Producing Nanomaterials via Laser Ablation

by | Feb 10, 2012

Professor Weiping Cai and co-workers have investigated the laser ablation/irradiation in liquid technique for producing nanomaterials.

A plume is ejected from an SrRuO3 target as it is irradiated with a laser as part of the ablation process.

Laser ablation/irradiation in liquid (LAL) is an environmentally friendly technique that can be carried out in water or organic liquids under ambient conditions. A valuable new review by Professor Weiping Cai and co-workers details the mechanisms and methodologies involved in LAL, the nanostructures that can be obtained, and their wide-ranging applications.

According to the authors, the most common products of laser ablation are metal-based nanoparticles. Because of the extreme local conditions of high temperature and pressure generated by the laser, nanoparticles with unusual phases can be obtained. For example, TiO2 nanospheres within which the rutile and anatase phases coexist have been fabricated. Nanostructures with a more complicated morphology can also be fabricated; hollow and core/shell nanostructures, for example. LAL can also generated products based on metal hydroxide, sulfide, graphite, and silicon.

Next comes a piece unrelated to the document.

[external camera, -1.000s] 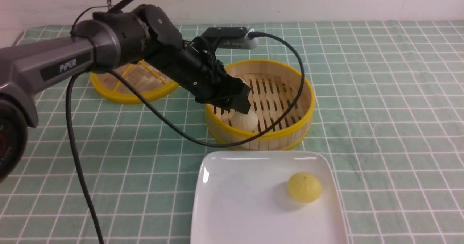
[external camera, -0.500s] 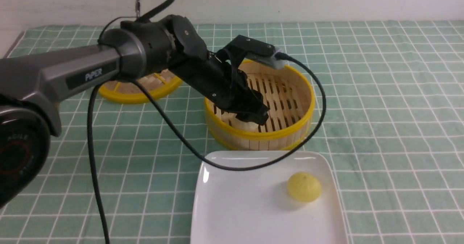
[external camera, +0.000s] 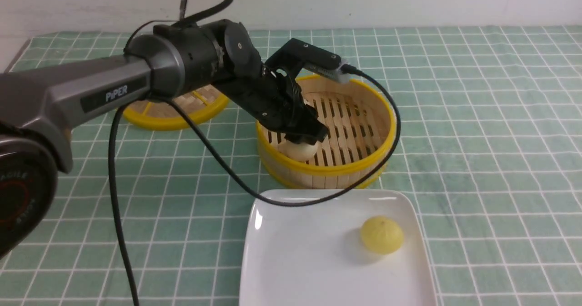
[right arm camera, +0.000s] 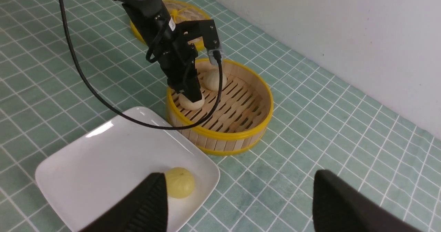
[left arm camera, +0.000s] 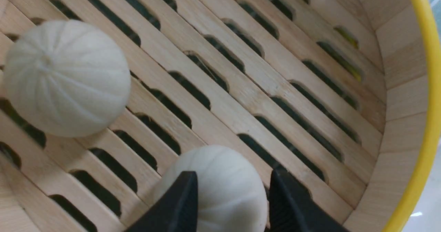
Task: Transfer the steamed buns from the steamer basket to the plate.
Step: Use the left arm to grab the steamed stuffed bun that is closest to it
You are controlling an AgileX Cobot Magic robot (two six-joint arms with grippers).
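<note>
My left claw sits with jaws apart astride the nearer white bun on the steamer basket floor, whether pinching I cannot tell; the plate lies just toward me.

Front view: left gripper sits over the near white bun, fingertips lost against it; far white bun only a sliver behind the left arm; lid half hidden by that arm; plate cut by the bottom edge. Left wrist view: near bun and both fingers cut by the frame edge, pad contact unclear. Right wrist view: right gripper fingers cut off, one overlaps the yellow bun
</note>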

The applications of LAL-formed nanomaterials are many and surprising. Nanoparticles funtionalized in-situ during the LAL process are taken up by cancer cells in a temperature-controlled manner. LAL has also been used for the fabrication of luminescent semiconductor nanoparticles with unique photoluminescent properties. Surface-enhanced raman scattering (SERS) has been carried out on surfaces composed of LAL-fabricated nanoparticles with an improved sensitivity and reproducibility. LAL has even been used to create nanofertilisers; materials that stimulate the growth and germination of plants.

The researchers conclude that LAL is an environmentally friendly and rapid technique for the synthesis of nanostructures from simple precursors and in the absence of catalysts. The authors also share their views on how future research into this technique should unfold.